* What you need to do:
Those lines of the records that contain "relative" are to be located and copied.
#### Working data ####
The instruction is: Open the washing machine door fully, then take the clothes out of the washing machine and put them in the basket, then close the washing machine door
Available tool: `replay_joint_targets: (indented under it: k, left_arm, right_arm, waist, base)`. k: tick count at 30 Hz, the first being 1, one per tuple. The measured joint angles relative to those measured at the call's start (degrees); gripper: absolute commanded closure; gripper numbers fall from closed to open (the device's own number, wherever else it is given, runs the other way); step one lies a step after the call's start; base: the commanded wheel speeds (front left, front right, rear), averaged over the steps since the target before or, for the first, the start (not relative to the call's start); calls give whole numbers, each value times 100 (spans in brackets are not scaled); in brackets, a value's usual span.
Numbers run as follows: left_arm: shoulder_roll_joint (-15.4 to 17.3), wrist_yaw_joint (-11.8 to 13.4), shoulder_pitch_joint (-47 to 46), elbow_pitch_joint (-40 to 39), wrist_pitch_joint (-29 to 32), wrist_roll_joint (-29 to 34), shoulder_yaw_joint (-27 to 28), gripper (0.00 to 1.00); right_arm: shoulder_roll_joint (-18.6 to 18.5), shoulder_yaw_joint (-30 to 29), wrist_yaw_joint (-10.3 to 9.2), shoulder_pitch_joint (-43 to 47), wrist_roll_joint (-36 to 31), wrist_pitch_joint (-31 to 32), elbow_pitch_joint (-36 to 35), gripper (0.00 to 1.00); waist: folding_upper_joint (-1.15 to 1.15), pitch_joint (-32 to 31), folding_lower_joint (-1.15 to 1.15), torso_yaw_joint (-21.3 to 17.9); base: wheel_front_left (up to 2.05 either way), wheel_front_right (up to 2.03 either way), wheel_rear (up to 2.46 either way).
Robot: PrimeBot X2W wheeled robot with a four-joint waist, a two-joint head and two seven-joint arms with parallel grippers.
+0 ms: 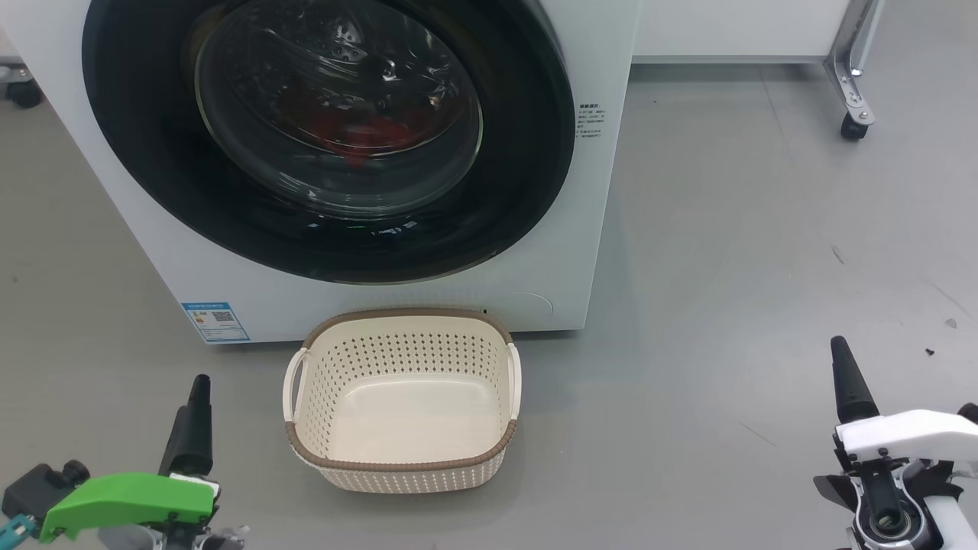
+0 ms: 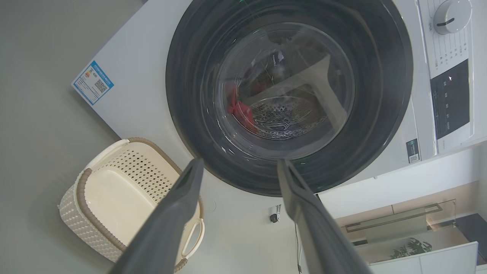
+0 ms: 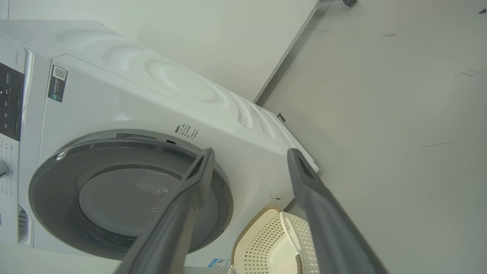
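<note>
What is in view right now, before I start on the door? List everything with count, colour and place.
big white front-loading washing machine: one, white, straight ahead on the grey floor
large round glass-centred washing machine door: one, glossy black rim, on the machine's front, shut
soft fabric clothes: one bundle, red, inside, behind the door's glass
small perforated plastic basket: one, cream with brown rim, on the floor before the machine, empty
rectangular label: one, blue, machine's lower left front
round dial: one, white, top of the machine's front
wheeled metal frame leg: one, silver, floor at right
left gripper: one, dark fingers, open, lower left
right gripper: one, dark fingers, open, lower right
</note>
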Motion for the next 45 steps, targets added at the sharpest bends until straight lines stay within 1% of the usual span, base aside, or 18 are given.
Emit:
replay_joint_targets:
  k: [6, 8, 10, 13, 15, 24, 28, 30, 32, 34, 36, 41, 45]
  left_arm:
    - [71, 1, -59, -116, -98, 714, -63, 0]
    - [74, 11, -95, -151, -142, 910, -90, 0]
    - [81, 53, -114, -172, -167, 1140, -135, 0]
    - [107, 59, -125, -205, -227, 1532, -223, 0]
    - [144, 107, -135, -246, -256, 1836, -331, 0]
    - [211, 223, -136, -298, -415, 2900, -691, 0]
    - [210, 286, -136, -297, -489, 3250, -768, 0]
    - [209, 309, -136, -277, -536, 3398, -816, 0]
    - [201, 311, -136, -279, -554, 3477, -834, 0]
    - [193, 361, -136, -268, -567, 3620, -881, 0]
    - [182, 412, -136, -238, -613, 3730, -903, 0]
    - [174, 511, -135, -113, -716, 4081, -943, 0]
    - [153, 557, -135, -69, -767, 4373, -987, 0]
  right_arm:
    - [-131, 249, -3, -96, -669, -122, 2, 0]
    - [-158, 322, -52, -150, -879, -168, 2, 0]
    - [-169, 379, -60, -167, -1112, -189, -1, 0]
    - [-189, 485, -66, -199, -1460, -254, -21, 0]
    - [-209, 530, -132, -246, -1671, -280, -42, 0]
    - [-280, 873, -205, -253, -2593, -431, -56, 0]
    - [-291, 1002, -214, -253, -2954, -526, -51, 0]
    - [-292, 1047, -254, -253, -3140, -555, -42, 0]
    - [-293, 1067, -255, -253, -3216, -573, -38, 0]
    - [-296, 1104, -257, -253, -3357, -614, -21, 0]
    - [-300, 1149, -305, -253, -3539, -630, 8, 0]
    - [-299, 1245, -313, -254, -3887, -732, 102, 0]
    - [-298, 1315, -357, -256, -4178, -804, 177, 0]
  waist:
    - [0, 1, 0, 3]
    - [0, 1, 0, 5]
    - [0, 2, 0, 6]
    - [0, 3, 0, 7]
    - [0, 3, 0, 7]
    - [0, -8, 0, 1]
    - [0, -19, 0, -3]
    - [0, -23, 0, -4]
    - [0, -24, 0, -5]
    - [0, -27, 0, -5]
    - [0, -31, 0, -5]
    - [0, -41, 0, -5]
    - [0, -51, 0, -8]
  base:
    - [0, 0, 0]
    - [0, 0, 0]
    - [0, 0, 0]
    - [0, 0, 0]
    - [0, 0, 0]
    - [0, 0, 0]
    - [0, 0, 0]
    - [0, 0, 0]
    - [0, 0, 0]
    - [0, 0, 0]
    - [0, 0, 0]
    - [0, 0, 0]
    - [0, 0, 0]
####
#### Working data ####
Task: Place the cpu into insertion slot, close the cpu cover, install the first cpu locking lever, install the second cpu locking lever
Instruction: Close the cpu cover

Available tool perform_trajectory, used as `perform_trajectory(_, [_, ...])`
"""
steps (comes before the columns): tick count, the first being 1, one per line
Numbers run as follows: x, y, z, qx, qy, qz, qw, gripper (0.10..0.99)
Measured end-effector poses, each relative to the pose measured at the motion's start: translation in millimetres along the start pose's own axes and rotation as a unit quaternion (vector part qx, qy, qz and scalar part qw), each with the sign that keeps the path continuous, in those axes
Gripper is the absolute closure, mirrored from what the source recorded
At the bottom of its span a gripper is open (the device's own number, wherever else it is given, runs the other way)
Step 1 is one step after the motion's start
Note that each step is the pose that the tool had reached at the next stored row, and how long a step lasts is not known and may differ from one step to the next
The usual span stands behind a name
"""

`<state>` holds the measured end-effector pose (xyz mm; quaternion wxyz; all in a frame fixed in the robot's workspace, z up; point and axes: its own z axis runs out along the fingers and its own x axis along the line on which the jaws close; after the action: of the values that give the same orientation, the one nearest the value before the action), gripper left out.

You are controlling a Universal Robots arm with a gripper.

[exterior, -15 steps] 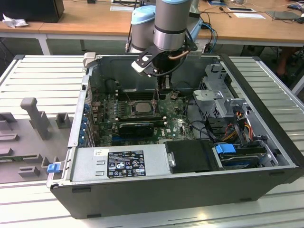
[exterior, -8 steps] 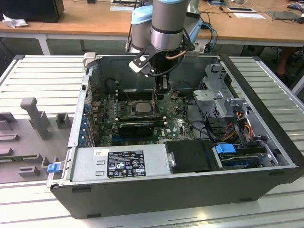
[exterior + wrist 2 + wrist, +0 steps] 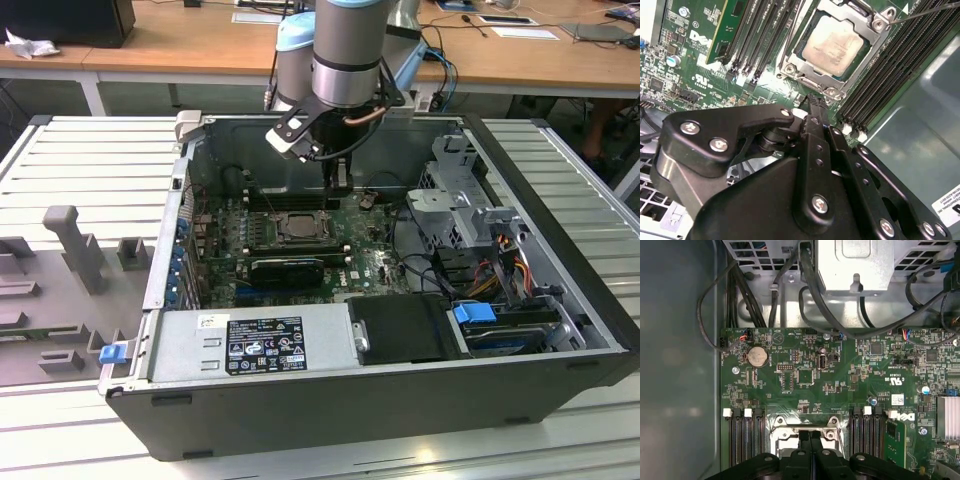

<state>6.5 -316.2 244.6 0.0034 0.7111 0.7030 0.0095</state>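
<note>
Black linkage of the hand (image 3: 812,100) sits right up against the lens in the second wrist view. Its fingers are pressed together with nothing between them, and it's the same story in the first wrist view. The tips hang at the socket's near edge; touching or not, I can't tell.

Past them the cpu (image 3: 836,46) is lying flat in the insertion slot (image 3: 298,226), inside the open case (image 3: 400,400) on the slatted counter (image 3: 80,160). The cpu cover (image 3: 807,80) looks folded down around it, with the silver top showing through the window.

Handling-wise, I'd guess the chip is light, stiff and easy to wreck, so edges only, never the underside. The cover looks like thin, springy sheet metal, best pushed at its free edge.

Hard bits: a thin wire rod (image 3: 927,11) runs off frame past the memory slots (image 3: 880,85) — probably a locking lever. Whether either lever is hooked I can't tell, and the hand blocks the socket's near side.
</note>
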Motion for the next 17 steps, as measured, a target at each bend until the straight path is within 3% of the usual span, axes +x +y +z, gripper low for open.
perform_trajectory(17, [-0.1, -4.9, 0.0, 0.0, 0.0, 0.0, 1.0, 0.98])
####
* Exercise output:
Available tool: `replay_joint_targets: (indented under it: k, left_arm, right_arm, waist, base)`. k: tick count at 30 Hz, the first being 1, one per tuple. The measured joint angles relative to those measured at the call's start (degrees); gripper: absolute commanded closure; gripper numbers fall from closed to open (the device's own number, wherever else it is given, runs the other way); step one lies a step after the call's start; base: the commanded wheel speeds (front left, front right, rear), averaged over the steps since the target before or, for the first, the start (not relative to the call's start); calls give whole numbers, each value times 100 (spans in brackets are not scaled); in brackets, a value's usual span.
Measured end-effector poses, each relative to the pose measured at the motion's start: translation in millimetres along the start pose's own axes and rotation as a unit quaternion (vector part qx, qy, qz and scalar part qw), each with the sign that keeps the path continuous, in those axes

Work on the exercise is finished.